**EXERCISE DESCRIPTION:** Please copy out the records that follow, word for word.

**INPUT MATERIAL:**
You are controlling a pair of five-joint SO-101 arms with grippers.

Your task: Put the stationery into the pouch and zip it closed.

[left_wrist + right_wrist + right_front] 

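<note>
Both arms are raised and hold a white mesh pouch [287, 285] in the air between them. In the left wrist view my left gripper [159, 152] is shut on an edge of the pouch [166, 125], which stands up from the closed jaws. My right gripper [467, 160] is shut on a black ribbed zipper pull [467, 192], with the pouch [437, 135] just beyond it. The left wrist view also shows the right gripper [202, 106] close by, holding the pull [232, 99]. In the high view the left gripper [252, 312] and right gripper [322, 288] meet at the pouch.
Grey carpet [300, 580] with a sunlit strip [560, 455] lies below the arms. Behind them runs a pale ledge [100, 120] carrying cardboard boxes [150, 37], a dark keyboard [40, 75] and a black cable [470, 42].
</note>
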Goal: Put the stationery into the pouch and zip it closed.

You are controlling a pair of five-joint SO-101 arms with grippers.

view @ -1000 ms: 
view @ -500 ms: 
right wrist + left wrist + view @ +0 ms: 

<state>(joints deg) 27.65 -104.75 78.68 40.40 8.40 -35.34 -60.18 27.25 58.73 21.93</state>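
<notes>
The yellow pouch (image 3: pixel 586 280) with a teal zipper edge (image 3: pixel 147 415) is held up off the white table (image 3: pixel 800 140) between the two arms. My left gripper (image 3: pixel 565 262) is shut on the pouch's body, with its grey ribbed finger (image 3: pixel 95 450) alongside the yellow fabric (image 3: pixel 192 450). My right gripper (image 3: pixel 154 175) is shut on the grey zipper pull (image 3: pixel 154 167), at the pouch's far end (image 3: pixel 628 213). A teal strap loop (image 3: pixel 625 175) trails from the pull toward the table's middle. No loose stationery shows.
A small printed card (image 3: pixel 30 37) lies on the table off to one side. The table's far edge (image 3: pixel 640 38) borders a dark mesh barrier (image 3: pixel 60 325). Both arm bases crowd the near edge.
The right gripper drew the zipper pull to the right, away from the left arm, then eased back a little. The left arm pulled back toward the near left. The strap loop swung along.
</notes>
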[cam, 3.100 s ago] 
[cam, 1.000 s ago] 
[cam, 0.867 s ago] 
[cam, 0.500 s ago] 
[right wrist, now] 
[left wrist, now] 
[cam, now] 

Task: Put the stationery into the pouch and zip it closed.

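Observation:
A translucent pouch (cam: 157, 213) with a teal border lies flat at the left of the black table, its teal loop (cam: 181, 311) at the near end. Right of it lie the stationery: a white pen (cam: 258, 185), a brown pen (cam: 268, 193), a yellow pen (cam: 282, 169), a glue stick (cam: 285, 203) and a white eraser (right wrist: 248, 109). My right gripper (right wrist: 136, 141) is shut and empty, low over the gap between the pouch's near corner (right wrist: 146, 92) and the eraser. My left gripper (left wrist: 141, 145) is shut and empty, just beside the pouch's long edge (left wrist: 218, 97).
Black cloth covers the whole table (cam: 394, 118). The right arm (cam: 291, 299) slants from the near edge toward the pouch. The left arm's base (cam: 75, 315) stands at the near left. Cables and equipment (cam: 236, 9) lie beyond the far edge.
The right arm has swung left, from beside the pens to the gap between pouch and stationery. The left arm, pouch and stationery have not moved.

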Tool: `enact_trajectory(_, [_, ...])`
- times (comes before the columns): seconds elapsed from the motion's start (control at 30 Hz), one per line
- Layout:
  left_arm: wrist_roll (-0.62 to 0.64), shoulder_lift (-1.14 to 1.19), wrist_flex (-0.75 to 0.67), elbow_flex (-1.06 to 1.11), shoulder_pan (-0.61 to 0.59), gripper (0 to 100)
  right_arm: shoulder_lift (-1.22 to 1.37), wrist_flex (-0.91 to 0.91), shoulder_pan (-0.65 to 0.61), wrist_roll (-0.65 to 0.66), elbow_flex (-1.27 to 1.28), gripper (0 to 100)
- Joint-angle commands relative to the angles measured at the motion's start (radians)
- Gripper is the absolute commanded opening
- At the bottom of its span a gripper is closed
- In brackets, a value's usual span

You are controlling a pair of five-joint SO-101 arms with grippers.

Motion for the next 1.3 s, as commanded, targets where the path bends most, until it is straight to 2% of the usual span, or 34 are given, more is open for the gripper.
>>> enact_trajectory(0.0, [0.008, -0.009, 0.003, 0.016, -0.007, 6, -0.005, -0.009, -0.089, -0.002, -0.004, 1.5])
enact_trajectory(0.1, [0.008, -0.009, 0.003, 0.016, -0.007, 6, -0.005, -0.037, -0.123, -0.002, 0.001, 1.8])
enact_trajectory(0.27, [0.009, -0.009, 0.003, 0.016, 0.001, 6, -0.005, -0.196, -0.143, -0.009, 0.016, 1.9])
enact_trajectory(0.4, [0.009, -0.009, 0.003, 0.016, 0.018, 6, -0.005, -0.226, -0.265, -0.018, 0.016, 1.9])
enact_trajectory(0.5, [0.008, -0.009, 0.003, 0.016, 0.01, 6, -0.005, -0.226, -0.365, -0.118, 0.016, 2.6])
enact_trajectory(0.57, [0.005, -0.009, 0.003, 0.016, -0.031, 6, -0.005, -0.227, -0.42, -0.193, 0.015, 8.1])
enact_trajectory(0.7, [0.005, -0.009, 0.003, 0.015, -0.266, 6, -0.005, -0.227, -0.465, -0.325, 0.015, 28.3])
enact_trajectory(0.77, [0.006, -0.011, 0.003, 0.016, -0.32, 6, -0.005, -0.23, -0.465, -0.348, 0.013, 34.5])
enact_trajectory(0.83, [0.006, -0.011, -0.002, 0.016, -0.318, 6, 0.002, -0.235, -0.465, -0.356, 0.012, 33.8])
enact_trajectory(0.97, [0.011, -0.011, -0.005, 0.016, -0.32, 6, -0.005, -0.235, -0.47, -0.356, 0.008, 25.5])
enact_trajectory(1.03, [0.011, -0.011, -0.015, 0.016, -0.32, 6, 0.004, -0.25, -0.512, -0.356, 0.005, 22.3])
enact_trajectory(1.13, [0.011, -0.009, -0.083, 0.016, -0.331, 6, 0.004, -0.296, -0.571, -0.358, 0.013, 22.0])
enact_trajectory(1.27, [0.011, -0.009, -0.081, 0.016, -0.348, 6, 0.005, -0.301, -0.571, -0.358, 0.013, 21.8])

**OUTPUT:**
You are controlling a pair of five-joint SO-101 arms with grippers.

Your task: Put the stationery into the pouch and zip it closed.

[left_wrist + right_wrist + right_front] 

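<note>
Both arms are raised and hold a white mesh pouch [287, 285] in the air between them. In the left wrist view my left gripper [159, 152] is shut on an edge of the pouch [166, 125], which stands up from the closed jaws. My right gripper [467, 160] is shut on a black ribbed zipper pull [467, 192], with the pouch [437, 135] just beyond it. The left wrist view also shows the right gripper [202, 106] close by, holding the pull [232, 99]. In the high view the left gripper [252, 312] and right gripper [322, 288] meet at the pouch.
Grey carpet [300, 580] with a sunlit strip [560, 455] lies below the arms. Behind them runs a pale ledge [100, 120] carrying cardboard boxes [150, 37], a dark keyboard [40, 75] and a black cable [470, 42].
</note>
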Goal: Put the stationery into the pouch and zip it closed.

You are controlling a pair of five-joint SO-101 arms with grippers.

view @ -1000 ms: 
view @ -500 ms: 
right wrist + left wrist + view @ +0 ms: 

<state>(joints deg) 27.65 -104.75 78.68 40.40 8.40 -35.34 -60.18 27.25 58.73 21.93</state>
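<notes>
The yellow pouch (image 3: pixel 586 280) with a teal zipper edge (image 3: pixel 147 415) is held up off the white table (image 3: pixel 800 140) between the two arms. My left gripper (image 3: pixel 565 262) is shut on the pouch's body, with its grey ribbed finger (image 3: pixel 95 450) alongside the yellow fabric (image 3: pixel 192 450). My right gripper (image 3: pixel 154 175) is shut on the grey zipper pull (image 3: pixel 154 167), at the pouch's far end (image 3: pixel 628 213). A teal strap loop (image 3: pixel 625 175) trails from the pull toward the table's middle. No loose stationery shows.
A small printed card (image 3: pixel 30 37) lies on the table off to one side. The table's far edge (image 3: pixel 640 38) borders a dark mesh barrier (image 3: pixel 60 325). Both arm bases crowd the near edge.
The right gripper drew the zipper pull to the right, away from the left arm, then eased back a little. The left arm pulled back toward the near left. The strap loop swung along.
</notes>
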[cam, 3.100 s ago] 
[cam, 1.000 s ago] 
[cam, 0.867 s ago] 
[cam, 0.500 s ago] 
[right wrist, now] 
[left wrist, now] 
[cam, now] 

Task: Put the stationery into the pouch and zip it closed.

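Observation:
A translucent pouch (cam: 157, 213) with a teal border lies flat at the left of the black table, its teal loop (cam: 181, 311) at the near end. Right of it lie the stationery: a white pen (cam: 258, 185), a brown pen (cam: 268, 193), a yellow pen (cam: 282, 169), a glue stick (cam: 285, 203) and a white eraser (right wrist: 248, 109). My right gripper (right wrist: 136, 141) is shut and empty, low over the gap between the pouch's near corner (right wrist: 146, 92) and the eraser. My left gripper (left wrist: 141, 145) is shut and empty, just beside the pouch's long edge (left wrist: 218, 97).
Black cloth covers the whole table (cam: 394, 118). The right arm (cam: 291, 299) slants from the near edge toward the pouch. The left arm's base (cam: 75, 315) stands at the near left. Cables and equipment (cam: 236, 9) lie beyond the far edge.
The right arm has swung left, from beside the pens to the gap between pouch and stationery. The left arm, pouch and stationery have not moved.
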
Tool: `enact_trajectory(_, [_, ...])`
- times (comes before the columns): seconds elapsed from the motion's start (control at 30 Hz), one per line
- Layout:
  left_arm: wrist_roll (-0.62 to 0.64), shoulder_lift (-1.14 to 1.19), wrist_flex (-0.75 to 0.67), elbow_flex (-1.06 to 1.11), shoulder_pan (-0.61 to 0.59), gripper (0 to 100)
  right_arm: shoulder_lift (-1.22 to 1.37), wrist_flex (-0.91 to 0.91), shoulder_pan (-0.65 to 0.61), wrist_roll (-0.65 to 0.66), elbow_flex (-1.27 to 1.28), gripper (0 to 100)
- Joint-angle commands relative to the angles measured at the motion's start (radians)
- Gripper is the absolute commanded opening
- At the bottom of its span a gripper is closed
- In brackets, a value's usual span

You are controlling a pair of five-joint SO-101 arms with grippers.

Motion for the next 1.3 s, as commanded, targets where the path bends most, until it is straight to 2% of the usual span, or 34 are given, more is open for the gripper.
>>> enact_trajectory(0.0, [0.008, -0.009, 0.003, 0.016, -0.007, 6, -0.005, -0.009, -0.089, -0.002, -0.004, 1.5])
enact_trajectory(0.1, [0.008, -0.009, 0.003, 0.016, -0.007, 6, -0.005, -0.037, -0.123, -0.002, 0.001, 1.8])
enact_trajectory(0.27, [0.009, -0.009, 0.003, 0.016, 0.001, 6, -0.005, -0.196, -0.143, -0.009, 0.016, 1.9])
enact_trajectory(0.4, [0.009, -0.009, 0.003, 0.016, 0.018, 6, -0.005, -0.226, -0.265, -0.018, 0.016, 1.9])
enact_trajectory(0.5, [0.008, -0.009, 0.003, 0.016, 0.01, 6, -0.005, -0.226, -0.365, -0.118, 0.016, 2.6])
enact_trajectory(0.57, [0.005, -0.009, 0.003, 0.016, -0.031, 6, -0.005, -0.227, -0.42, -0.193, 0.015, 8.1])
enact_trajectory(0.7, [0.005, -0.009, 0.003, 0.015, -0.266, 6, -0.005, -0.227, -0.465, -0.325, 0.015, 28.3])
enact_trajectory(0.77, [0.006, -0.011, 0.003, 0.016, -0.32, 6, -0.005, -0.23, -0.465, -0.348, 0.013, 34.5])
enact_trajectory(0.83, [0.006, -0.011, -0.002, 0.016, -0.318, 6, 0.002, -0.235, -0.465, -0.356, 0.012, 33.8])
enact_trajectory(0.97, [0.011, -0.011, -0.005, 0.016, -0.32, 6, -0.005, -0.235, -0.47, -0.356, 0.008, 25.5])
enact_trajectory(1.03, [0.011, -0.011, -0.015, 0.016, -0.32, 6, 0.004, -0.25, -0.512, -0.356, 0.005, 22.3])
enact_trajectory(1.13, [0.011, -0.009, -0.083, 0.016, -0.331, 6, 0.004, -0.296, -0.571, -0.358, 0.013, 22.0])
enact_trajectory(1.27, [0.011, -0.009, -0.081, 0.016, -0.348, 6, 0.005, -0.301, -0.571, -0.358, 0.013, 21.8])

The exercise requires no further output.